### [WHAT YOU WILL DO]
In the records below, begin at the line that has "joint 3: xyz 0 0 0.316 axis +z" and stop after the line that has "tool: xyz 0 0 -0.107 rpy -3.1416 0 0"; quote those lines verbatim and nothing more.

[Stored entries]
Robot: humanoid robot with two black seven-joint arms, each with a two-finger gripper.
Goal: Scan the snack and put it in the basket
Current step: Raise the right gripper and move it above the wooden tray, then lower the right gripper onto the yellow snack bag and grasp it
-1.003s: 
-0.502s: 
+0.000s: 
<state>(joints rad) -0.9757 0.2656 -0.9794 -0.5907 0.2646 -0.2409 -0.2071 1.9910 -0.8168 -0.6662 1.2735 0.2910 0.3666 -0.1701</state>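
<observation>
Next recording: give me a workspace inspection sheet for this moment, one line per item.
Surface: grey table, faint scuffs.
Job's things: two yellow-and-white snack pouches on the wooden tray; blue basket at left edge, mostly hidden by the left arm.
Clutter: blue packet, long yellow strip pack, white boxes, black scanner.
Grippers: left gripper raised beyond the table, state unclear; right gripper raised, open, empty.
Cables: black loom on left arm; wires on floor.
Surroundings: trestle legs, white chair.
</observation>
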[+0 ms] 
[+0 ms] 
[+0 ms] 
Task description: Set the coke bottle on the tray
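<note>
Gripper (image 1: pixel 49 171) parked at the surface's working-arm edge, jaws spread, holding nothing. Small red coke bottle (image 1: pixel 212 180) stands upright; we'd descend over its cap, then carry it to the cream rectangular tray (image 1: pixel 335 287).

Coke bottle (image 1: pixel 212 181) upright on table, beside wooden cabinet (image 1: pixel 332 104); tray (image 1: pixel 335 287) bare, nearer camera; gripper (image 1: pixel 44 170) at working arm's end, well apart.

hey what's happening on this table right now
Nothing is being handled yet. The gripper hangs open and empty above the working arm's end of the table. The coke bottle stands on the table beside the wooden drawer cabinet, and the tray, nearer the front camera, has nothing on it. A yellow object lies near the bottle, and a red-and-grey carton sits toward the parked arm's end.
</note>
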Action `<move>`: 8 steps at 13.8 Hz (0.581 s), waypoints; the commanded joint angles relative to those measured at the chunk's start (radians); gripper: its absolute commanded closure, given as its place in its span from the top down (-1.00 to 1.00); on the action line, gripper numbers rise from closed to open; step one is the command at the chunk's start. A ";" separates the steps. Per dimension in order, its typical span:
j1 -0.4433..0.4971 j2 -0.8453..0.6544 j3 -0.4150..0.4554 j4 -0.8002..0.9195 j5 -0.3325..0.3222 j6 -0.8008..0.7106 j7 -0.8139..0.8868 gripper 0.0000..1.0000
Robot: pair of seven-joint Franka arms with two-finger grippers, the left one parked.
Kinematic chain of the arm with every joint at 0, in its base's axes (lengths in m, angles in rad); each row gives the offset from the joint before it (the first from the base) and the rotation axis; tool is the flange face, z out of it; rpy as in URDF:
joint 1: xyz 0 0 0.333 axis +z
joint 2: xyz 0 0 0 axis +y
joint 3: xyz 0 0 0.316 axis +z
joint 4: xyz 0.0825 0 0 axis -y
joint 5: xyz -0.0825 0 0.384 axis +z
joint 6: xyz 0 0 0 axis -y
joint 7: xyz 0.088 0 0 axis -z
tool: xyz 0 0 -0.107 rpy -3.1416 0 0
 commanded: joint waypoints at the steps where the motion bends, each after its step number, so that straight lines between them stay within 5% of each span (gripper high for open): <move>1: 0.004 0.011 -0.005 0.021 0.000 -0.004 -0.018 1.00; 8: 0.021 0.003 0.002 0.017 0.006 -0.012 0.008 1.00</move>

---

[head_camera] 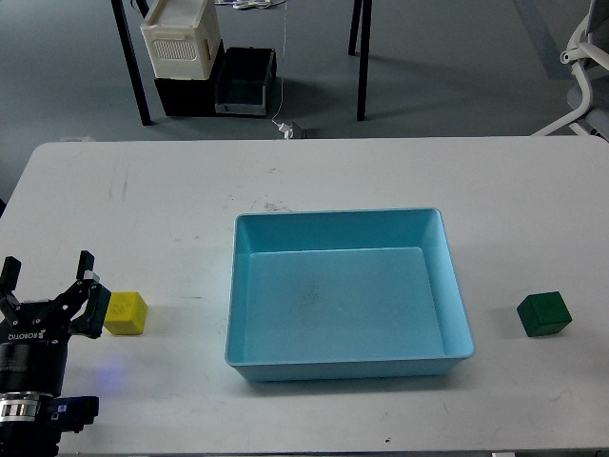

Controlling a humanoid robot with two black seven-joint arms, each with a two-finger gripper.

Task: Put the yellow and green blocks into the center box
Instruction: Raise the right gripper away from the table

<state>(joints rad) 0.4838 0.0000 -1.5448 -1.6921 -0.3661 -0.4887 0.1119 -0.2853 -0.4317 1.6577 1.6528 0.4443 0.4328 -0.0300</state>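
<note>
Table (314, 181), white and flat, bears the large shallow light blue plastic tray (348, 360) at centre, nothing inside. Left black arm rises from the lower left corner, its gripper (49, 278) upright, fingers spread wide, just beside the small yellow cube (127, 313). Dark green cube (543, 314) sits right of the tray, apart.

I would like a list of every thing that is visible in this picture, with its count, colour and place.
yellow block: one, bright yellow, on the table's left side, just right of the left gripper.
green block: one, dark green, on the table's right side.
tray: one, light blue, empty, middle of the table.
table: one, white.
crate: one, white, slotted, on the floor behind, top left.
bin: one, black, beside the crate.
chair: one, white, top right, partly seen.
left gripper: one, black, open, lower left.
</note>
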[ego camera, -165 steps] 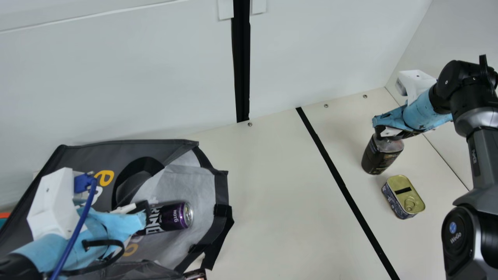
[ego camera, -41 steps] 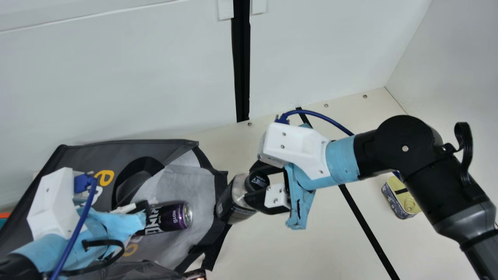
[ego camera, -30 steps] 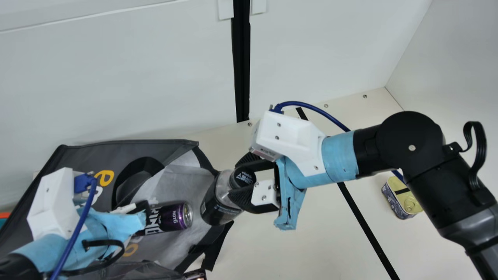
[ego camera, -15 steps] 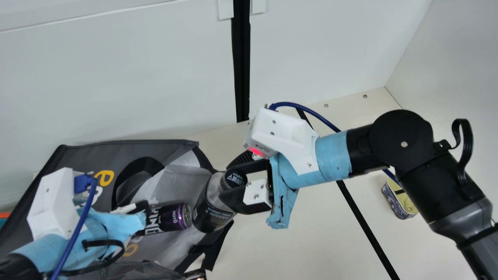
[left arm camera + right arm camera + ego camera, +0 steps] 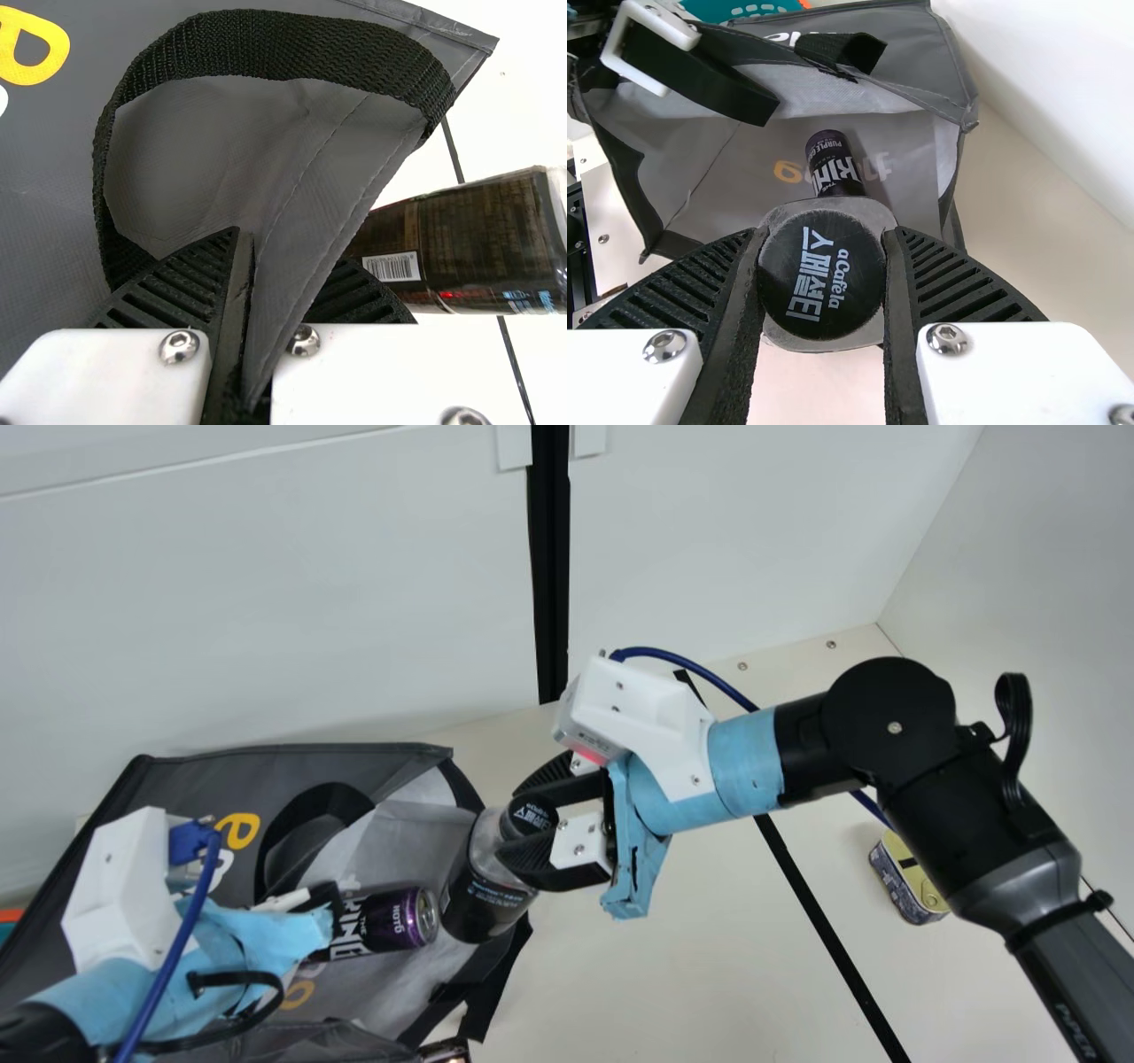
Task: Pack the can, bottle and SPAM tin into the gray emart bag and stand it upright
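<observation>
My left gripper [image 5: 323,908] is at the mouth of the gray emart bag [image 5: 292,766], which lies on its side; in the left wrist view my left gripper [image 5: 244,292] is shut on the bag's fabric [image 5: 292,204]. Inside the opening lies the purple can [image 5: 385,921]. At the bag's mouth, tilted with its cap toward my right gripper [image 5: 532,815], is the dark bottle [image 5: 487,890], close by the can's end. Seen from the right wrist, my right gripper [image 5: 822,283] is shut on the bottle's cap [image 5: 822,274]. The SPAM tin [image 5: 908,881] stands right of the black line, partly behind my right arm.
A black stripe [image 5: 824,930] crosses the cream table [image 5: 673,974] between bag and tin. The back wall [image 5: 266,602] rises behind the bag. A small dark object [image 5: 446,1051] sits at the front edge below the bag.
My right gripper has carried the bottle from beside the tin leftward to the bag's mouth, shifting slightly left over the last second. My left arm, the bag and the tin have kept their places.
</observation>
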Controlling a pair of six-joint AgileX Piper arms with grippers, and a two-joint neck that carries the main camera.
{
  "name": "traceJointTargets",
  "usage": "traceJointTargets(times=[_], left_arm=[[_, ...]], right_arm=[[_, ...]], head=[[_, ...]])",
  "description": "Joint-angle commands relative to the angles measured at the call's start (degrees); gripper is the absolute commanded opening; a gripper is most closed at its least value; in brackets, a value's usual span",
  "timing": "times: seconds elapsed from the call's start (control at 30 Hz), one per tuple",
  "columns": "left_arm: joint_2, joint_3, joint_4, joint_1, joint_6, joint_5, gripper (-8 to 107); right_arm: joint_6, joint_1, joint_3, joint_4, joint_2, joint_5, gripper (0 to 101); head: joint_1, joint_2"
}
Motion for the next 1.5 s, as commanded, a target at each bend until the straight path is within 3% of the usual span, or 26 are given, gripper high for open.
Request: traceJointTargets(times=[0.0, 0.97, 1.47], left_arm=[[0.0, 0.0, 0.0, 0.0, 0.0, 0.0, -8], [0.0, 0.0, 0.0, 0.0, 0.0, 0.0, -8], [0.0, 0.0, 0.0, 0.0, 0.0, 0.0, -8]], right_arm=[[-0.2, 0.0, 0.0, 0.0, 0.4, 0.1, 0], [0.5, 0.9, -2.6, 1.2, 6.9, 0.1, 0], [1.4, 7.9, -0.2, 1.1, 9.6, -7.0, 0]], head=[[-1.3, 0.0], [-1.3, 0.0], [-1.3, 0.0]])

### [OUTPUT FOR THIS TASK]
joint 3: xyz 0 0 0.316 axis +z
joint 4: xyz 0.0825 0 0 axis -y
joint 5: xyz -0.0825 0 0.384 axis +z
joint 6: xyz 0 0 0 axis -y
joint 7: xyz 0.088 0 0 axis -z
tool: xyz 0 0 -0.107 rpy -3.1416 0 0

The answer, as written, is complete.